Anyway, throughout the last two years, the gifts I’ve given and the needs I have met have fallen along the typical 1-10 scale. But for all the needs met and gifts given that seem to barely register a “1” on the scale for how they have seemingly been received, every once in awhile I hit a 10.

And so it has been with the ring I recently gave my girlfriend. I could never have foreseen the seismic proportions this simple gift would have on my girl as I have given both Amy and Alleylieu rings in the past. For weeks now since I put it on her finger she has told me, “I’m the kind of girl a boy wants to have as a girlfriend” as she looks at that ring and what it means to her.

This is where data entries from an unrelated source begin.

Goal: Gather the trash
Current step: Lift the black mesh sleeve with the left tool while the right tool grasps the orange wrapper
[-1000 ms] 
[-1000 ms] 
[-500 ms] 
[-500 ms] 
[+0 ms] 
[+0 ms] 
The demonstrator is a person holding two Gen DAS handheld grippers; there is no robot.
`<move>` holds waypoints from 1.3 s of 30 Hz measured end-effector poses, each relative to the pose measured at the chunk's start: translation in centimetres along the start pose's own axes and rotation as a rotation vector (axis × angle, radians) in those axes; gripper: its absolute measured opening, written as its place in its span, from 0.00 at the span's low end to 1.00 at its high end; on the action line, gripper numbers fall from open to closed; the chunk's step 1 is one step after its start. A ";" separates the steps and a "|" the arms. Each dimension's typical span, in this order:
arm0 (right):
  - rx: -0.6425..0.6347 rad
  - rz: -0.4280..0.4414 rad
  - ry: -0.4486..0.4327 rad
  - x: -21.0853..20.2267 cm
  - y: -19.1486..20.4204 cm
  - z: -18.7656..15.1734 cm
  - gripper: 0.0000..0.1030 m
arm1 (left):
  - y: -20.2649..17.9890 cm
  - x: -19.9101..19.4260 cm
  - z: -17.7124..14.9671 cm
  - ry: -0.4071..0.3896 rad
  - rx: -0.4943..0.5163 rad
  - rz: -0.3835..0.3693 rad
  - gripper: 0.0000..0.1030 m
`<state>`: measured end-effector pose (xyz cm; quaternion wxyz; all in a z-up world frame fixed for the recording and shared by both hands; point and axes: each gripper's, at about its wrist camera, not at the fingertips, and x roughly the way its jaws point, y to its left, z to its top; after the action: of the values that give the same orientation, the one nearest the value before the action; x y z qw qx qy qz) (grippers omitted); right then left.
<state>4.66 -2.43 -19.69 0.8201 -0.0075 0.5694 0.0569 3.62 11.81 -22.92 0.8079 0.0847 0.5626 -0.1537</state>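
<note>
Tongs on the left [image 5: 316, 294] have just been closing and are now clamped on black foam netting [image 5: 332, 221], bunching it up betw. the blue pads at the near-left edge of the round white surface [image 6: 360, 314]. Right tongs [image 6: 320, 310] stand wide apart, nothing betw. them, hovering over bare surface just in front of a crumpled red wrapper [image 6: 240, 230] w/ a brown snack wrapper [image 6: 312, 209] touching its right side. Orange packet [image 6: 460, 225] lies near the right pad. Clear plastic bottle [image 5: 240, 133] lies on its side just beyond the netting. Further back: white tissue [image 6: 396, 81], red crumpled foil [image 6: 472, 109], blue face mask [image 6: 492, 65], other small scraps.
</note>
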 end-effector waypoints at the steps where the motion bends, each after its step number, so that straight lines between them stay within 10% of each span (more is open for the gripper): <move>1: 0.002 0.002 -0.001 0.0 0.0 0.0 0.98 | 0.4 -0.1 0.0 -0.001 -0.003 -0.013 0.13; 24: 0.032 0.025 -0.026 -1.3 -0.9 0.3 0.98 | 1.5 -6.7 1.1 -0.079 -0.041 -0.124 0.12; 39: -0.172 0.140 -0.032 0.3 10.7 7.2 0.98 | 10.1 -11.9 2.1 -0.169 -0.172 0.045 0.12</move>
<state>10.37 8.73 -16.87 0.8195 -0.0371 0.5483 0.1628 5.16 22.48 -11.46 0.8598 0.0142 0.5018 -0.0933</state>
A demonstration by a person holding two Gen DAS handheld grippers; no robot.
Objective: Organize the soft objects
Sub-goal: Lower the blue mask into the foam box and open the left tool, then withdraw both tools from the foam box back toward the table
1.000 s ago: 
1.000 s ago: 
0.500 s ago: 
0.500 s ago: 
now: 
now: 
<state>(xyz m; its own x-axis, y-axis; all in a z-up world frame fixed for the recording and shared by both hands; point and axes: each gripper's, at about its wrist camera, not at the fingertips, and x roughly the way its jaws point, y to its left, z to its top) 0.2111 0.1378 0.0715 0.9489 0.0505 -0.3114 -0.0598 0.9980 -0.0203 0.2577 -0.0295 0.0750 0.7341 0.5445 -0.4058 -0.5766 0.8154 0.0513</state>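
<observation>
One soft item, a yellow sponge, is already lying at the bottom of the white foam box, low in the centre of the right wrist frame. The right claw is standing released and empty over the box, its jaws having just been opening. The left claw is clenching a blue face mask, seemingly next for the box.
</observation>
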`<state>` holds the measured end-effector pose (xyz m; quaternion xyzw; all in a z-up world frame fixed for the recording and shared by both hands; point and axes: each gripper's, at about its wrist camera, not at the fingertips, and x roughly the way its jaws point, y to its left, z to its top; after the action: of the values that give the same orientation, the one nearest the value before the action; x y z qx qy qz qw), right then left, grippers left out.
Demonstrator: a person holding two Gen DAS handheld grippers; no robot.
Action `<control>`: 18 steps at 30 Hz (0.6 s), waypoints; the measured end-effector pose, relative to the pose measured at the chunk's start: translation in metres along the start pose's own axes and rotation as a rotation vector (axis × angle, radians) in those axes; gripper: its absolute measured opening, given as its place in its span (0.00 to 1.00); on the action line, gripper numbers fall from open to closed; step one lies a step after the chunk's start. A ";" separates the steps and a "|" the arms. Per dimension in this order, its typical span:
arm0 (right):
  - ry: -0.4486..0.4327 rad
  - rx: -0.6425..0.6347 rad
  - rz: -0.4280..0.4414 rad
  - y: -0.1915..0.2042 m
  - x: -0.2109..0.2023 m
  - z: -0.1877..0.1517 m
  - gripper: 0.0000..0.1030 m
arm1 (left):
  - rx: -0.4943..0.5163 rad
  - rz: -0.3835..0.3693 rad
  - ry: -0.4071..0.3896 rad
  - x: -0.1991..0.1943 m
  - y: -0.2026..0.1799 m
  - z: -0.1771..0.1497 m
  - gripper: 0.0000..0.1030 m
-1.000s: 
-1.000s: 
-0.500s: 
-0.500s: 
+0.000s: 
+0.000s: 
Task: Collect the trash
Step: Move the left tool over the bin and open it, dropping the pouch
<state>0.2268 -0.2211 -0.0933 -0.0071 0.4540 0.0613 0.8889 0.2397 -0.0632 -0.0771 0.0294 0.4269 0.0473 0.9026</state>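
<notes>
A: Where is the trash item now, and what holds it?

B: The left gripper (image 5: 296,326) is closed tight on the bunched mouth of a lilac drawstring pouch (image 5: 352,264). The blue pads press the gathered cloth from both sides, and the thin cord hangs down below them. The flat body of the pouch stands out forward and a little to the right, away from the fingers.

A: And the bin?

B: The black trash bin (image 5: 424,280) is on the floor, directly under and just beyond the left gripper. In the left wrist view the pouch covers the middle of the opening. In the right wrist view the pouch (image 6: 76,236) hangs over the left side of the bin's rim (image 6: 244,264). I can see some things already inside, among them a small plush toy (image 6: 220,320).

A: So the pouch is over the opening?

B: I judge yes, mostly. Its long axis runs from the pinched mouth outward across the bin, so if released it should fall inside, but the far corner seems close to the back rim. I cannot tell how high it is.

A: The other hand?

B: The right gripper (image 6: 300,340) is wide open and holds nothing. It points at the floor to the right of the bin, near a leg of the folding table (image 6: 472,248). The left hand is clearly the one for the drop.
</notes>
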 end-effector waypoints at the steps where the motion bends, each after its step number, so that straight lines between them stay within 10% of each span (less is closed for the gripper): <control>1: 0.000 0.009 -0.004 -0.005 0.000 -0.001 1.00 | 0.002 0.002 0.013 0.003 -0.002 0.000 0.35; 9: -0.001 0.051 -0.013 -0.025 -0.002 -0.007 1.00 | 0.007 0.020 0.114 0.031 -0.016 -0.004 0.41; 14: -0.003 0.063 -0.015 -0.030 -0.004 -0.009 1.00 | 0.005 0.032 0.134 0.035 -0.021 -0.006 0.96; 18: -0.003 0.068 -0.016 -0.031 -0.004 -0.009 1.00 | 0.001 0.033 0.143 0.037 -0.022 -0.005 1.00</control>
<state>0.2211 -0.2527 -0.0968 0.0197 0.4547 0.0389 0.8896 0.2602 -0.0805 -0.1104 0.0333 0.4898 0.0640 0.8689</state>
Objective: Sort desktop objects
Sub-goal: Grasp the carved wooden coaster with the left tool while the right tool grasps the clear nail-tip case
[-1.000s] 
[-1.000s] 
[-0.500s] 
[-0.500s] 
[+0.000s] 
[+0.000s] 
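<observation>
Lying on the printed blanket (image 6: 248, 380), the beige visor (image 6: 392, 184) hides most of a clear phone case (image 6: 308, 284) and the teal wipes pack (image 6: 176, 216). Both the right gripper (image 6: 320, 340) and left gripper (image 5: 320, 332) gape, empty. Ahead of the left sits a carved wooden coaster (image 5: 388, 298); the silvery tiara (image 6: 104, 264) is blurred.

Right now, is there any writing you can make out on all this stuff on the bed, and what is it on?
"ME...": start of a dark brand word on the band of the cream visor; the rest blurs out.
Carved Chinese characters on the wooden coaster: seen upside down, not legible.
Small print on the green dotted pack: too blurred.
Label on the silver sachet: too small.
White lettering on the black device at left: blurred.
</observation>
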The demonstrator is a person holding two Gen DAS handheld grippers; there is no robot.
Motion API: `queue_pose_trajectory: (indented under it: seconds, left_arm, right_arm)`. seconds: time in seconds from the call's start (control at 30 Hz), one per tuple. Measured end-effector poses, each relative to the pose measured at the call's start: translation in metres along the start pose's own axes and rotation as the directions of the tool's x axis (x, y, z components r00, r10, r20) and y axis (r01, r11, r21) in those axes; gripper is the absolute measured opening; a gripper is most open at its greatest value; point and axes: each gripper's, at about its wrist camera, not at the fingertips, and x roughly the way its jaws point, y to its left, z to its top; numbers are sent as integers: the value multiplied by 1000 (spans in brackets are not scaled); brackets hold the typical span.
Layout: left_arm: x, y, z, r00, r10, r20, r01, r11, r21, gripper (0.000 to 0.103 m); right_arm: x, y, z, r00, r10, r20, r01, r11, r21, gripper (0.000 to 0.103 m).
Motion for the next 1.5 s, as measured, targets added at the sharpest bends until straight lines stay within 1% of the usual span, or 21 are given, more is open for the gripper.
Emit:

She makes sure to wear it so that “other boys will know that she already has a boyfriend.” I envision it as a ball ricocheting into every crack and corner of her spirit breaking loose many of the decades-old lies that said she was dirty, broken and no man would ever love her.  Her entire being has literally begun to radiate in the joy of being loved by someone.

So my encouragement to you is don’t ever despair as you try to meet the needs of the various girls (or boys) in your spouse’s network. Don’t ever despise all the little gifts you give and the little things that you do that may go wholly unnoticed and unappreciated by them. Because as you remain faithful to meet their needs, every once in a while you’ll also hit the mother load like I did recently. And what you thought was just another simple gift to say “I love you” and “you are important to me” may have a life-altering impact upon the healing of the one you love.

Blessings.

Sam, I Am.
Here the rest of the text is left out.